— EXERCISE GOAL —
In full and exactly, please return the records, but keep out the pictures.

— INPUT DATA —
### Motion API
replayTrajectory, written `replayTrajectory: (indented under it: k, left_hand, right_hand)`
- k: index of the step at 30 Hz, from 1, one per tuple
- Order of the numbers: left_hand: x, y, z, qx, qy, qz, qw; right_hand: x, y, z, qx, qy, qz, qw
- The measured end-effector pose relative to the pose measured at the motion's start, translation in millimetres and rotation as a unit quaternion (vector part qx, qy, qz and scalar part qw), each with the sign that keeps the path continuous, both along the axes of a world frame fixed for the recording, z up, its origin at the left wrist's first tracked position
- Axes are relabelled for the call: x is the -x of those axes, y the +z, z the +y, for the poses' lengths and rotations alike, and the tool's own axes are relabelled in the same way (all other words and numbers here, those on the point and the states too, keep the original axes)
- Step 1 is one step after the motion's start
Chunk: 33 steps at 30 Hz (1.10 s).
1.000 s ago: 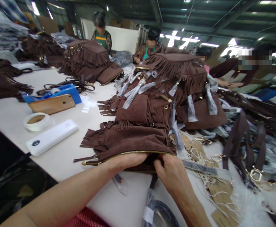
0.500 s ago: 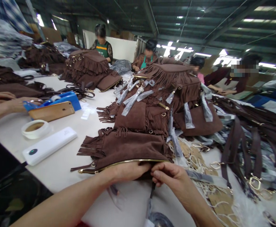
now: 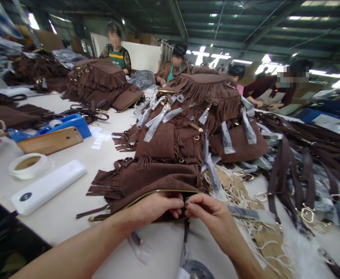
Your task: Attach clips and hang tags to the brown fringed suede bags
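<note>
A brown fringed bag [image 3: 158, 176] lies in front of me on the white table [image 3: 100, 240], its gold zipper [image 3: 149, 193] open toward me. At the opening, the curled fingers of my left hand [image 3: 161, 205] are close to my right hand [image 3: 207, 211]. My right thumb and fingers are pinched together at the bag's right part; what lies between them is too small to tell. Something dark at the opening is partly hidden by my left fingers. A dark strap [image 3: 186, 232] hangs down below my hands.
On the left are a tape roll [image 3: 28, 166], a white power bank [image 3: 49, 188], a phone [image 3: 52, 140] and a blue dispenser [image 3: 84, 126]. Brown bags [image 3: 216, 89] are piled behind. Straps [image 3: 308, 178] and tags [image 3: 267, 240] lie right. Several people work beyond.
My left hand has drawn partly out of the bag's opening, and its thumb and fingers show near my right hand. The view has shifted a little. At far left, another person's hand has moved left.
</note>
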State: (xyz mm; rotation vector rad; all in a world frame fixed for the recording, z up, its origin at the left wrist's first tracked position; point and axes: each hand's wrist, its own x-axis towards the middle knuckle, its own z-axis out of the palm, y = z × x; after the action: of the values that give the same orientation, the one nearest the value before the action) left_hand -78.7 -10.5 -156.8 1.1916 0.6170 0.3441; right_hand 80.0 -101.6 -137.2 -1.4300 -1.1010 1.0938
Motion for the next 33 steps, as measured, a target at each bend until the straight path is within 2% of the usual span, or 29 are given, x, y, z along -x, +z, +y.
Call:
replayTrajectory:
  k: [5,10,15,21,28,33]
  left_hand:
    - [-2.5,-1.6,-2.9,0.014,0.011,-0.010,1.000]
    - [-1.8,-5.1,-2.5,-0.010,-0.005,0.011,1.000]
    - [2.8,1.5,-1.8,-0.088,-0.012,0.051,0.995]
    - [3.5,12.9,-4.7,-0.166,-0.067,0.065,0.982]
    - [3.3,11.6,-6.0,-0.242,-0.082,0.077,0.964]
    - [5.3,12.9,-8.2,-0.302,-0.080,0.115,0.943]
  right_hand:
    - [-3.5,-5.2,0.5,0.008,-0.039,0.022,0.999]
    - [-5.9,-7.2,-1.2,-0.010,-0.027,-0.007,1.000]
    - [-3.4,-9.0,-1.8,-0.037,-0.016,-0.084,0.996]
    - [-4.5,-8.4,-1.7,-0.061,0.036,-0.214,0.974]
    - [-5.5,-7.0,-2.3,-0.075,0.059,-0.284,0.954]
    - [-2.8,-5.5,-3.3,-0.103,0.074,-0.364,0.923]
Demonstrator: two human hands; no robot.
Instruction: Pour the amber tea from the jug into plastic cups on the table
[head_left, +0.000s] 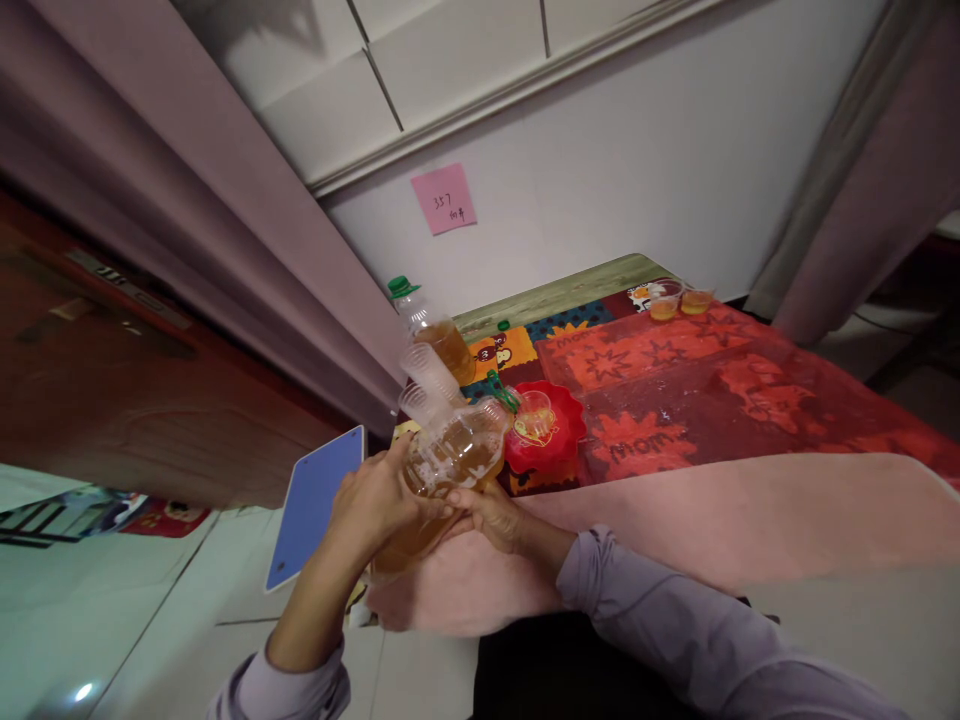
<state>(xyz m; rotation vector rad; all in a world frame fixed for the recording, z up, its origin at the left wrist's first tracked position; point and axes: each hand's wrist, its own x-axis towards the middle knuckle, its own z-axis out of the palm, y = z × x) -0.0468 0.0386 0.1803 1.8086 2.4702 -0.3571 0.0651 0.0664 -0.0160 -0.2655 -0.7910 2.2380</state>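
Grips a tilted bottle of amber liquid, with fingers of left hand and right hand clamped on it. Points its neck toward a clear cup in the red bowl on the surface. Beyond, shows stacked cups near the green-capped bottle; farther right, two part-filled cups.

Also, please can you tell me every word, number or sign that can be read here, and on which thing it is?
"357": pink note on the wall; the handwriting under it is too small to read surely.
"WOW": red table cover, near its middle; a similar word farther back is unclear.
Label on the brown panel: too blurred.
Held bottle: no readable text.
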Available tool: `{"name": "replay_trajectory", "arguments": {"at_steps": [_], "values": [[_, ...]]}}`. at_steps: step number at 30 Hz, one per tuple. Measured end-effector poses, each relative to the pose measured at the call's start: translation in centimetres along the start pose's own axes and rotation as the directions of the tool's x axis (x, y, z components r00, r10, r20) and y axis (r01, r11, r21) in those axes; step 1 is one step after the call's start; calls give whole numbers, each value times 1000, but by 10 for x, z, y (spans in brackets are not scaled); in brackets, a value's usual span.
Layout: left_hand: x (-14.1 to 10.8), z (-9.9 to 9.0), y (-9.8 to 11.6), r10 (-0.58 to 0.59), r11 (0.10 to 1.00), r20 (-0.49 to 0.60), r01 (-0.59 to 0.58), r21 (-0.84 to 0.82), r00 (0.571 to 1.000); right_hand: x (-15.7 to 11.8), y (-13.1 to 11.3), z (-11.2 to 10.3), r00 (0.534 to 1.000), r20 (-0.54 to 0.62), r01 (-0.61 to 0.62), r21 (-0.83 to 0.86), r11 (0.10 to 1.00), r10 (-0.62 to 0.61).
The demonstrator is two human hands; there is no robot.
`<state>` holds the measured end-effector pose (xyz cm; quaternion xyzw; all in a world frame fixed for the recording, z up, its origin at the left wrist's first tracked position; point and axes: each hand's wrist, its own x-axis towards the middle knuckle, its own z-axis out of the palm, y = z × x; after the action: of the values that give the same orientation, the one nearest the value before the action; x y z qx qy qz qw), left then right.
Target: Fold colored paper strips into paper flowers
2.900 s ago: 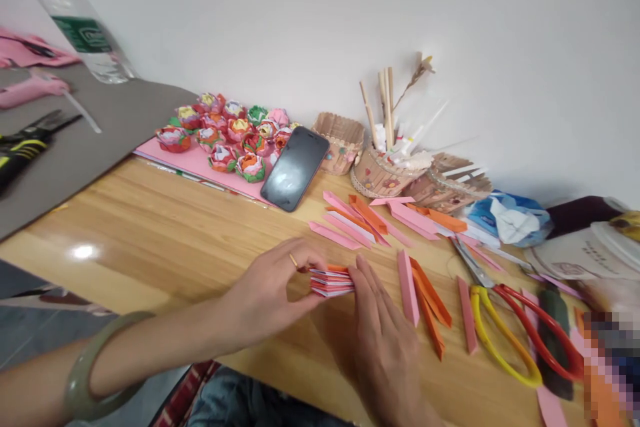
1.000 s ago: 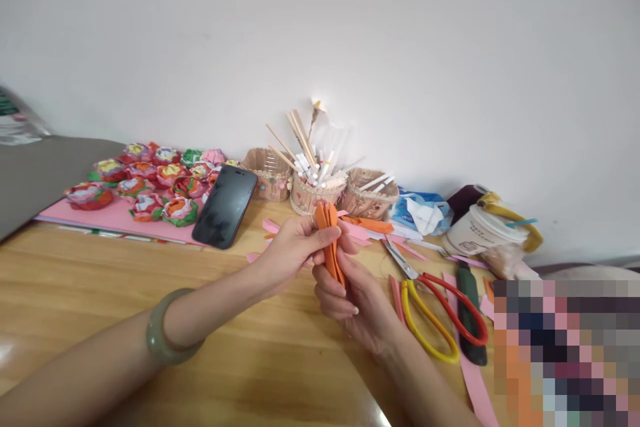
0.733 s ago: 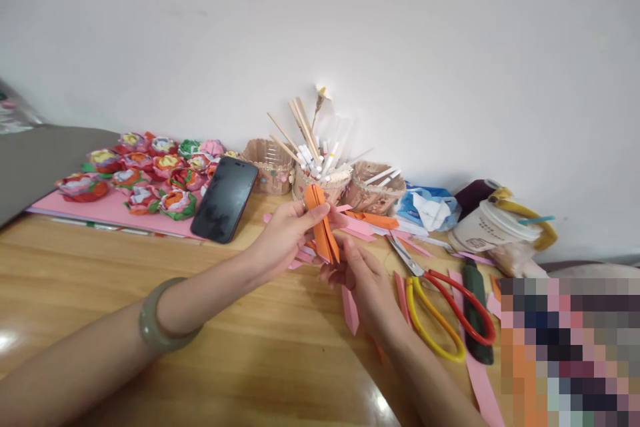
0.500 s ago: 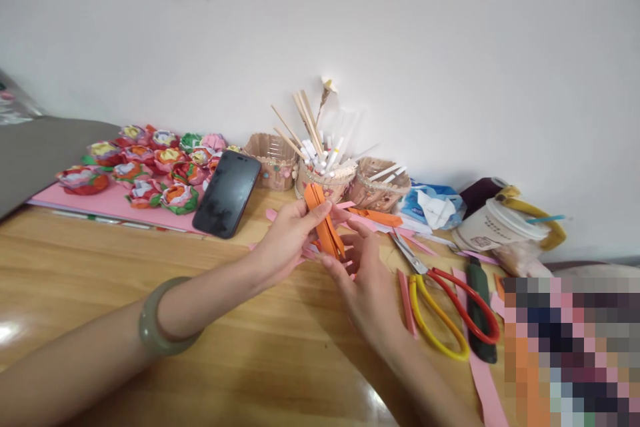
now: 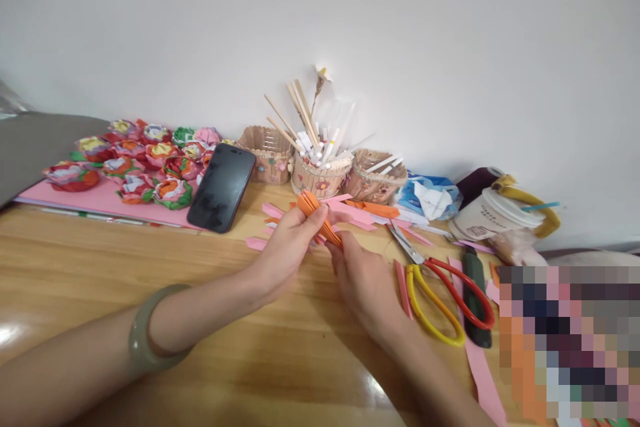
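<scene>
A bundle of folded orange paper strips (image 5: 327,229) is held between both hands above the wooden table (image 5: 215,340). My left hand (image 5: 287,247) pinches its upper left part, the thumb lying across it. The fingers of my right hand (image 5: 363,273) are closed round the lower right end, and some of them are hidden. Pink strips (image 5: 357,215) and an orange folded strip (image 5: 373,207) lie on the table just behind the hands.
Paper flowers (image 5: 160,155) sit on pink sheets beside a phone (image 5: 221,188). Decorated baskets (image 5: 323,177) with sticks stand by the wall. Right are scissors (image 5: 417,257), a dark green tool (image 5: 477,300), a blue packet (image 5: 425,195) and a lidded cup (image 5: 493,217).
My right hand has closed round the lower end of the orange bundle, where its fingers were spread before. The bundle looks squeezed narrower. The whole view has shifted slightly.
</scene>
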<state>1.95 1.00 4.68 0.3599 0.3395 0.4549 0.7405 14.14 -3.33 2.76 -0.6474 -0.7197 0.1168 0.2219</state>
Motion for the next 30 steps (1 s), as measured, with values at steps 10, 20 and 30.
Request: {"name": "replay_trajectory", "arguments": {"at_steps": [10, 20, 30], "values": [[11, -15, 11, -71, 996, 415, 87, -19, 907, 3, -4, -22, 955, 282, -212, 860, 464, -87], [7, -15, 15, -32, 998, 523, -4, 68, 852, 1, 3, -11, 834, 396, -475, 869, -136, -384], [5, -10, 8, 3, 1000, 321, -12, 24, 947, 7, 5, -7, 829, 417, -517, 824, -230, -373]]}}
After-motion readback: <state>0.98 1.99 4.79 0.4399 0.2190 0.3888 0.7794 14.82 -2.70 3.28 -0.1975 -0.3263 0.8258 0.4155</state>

— TASK RESPONSE —
### Motion API
replayTrajectory, written `replayTrajectory: (indented under it: k, left_hand, right_hand)`
- k: index of the step at 30 Hz, from 1, one per tuple
- Order of the numbers: left_hand: x, y, z, qx, qy, qz, qw; right_hand: x, y, z, qx, qy, qz, qw
- The measured end-effector pose relative to the pose measured at the motion's start, translation in millimetres and rotation as a unit quaternion (vector part qx, qy, qz and scalar part qw), each with the sign that keeps the path continuous, both along the axes of a world frame fixed for the recording, z up, its origin at the left wrist's first tracked position
- Axes are relabelled for the call: x is the -x of those axes, y the +z, z the +y, for the poses' lengths and rotations alike, and the tool's own axes are relabelled in the same way (all other words and numbers here, those on the point and the states too, keep the original axes)
- Step 1 is one step after the motion's start
Chunk: 33 steps at 30 Hz (1.10 s).
1.000 s ago: 
0.500 s ago: 
now: 
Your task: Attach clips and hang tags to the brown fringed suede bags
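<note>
A brown fringed bag [image 3: 158, 176] lies in front of me on the white table [image 3: 100, 240], its gold zipper [image 3: 149, 193] open toward me. At the opening, the curled fingers of my left hand [image 3: 161, 205] are close to my right hand [image 3: 207, 211]. My right thumb and fingers are pinched together at the bag's right part; what lies between them is too small to tell. Something dark at the opening is partly hidden by my left fingers. A dark strap [image 3: 186, 232] hangs down below my hands.
On the left are a tape roll [image 3: 28, 166], a white power bank [image 3: 49, 188], a phone [image 3: 52, 140] and a blue dispenser [image 3: 84, 126]. Brown bags [image 3: 216, 89] are piled behind. Straps [image 3: 308, 178] and tags [image 3: 267, 240] lie right. Several people work beyond.
My left hand has drawn partly out of the bag's opening, and its thumb and fingers show near my right hand. The view has shifted a little. At far left, another person's hand has moved left.
</note>
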State: (xyz mm; rotation vector rad; all in a world frame fixed for the recording, z up, its origin at the left wrist's first tracked position; point and axes: each hand's wrist, its own x-axis towards the middle knuckle, its own z-axis out of the palm, y = z × x; after the action: of the values that give the same orientation, the one nearest the value before the action) left_hand -78.7 -10.5 -156.8 1.1916 0.6170 0.3441; right_hand 80.0 -101.6 -137.2 -1.4300 -1.1010 1.0938
Motion for the next 33 steps, as measured, a target at each bend until the straight path is within 2% of the usual span, or 29 are given, x, y, z along -x, +z, +y.
Call:
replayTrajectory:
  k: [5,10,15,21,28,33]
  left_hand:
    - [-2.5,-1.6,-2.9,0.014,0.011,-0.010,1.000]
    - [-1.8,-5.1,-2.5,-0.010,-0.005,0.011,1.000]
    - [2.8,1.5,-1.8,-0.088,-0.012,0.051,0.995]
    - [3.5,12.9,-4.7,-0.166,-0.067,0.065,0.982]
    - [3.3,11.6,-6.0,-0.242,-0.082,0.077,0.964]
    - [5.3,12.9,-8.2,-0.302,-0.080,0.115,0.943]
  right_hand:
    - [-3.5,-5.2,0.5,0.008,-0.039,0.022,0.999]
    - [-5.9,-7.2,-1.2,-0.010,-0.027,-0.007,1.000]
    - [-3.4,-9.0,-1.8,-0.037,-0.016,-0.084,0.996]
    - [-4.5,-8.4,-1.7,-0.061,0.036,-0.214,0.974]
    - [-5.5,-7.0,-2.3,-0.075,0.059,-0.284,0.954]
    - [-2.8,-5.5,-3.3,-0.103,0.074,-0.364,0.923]
Demonstrator: two human hands; no robot.
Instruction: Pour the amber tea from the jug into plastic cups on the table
[head_left, +0.000s] 
<state>(xyz m; rotation vector rad; all in a world frame fixed for the recording, z up, its origin at the left wrist's first tracked position; point and axes: each hand's wrist, its own x-axis towards the middle knuckle, its own z-axis out of the palm, y = z × x) -0.0468 0.0386 0.1803 1.8086 2.4702 -0.3571 0.0651 0.0664 -0.0160 -0.2655 -0.7910 2.2380</state>
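Grips a tilted bottle of amber liquid, with fingers of left hand and right hand clamped on it. Points its neck toward a clear cup in the red bowl on the surface. Beyond, shows stacked cups near the green-capped bottle; farther right, two part-filled cups.

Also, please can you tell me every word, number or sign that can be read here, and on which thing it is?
"357": pink note on the wall; the handwriting under it is too small to read surely.
"WOW": red table cover, near its middle; a similar word farther back is unclear.
Label on the brown panel: too blurred.
Held bottle: no readable text.
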Available tool: `{"name": "replay_trajectory", "arguments": {"at_steps": [_], "values": [[_, ...]]}}`. at_steps: step number at 30 Hz, one per tuple. Measured end-effector poses, each relative to the pose measured at the call's start: translation in centimetres along the start pose's own axes and rotation as the directions of the tool's x axis (x, y, z components r00, r10, r20) and y axis (r01, r11, r21) in those axes; step 1 is one step after the call's start; calls give whole numbers, each value times 1000, but by 10 for x, z, y (spans in brackets are not scaled); in brackets, a value's usual span.
Layout: left_hand: x (-14.1 to 10.8), z (-9.9 to 9.0), y (-9.8 to 11.6), r10 (-0.58 to 0.59), r11 (0.10 to 1.00), r20 (-0.49 to 0.60), r01 (-0.59 to 0.58), r21 (-0.84 to 0.82), r00 (0.571 to 1.000); right_hand: x (-15.7 to 11.8), y (-13.1 to 11.3), z (-11.2 to 10.3), r00 (0.534 to 1.000), r20 (-0.54 to 0.62), r01 (-0.61 to 0.62), r21 (-0.83 to 0.86), r11 (0.10 to 1.00), r10 (-0.62 to 0.61).
The demonstrator is two human hands; there is no robot.
`<state>` holds the measured end-effector pose (xyz cm; quaternion xyzw; all in a world frame fixed for the recording, z up, its origin at the left wrist's first tracked position; point and axes: each hand's wrist, its own x-axis towards the middle knuckle, its own z-axis out of the palm, y = z × x; after the action: of the values that give the same orientation, the one nearest the value before the action; x y z qx qy qz qw), left then right.
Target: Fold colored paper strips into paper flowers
2.900 s ago: 
1.000 s ago: 
0.733 s ago: 
0.500 s ago: 
now: 
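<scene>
A bundle of folded orange paper strips (image 5: 327,229) is held between both hands above the wooden table (image 5: 215,340). My left hand (image 5: 287,247) pinches its upper left part, the thumb lying across it. The fingers of my right hand (image 5: 363,273) are closed round the lower right end, and some of them are hidden. Pink strips (image 5: 357,215) and an orange folded strip (image 5: 373,207) lie on the table just behind the hands.
Paper flowers (image 5: 160,155) sit on pink sheets beside a phone (image 5: 221,188). Decorated baskets (image 5: 323,177) with sticks stand by the wall. Right are scissors (image 5: 417,257), a dark green tool (image 5: 477,300), a blue packet (image 5: 425,195) and a lidded cup (image 5: 493,217).
My right hand has closed round the lower end of the orange bundle, where its fingers were spread before. The bundle looks squeezed narrower. The whole view has shifted slightly.
</scene>
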<state>1.95 1.00 4.68 0.3599 0.3395 0.4549 0.7405 14.14 -3.33 2.76 -0.6474 -0.7197 0.1168 0.2219</state>
Motion for the next 30 steps (1 s), as measured, with values at steps 10, 20 and 30.
Request: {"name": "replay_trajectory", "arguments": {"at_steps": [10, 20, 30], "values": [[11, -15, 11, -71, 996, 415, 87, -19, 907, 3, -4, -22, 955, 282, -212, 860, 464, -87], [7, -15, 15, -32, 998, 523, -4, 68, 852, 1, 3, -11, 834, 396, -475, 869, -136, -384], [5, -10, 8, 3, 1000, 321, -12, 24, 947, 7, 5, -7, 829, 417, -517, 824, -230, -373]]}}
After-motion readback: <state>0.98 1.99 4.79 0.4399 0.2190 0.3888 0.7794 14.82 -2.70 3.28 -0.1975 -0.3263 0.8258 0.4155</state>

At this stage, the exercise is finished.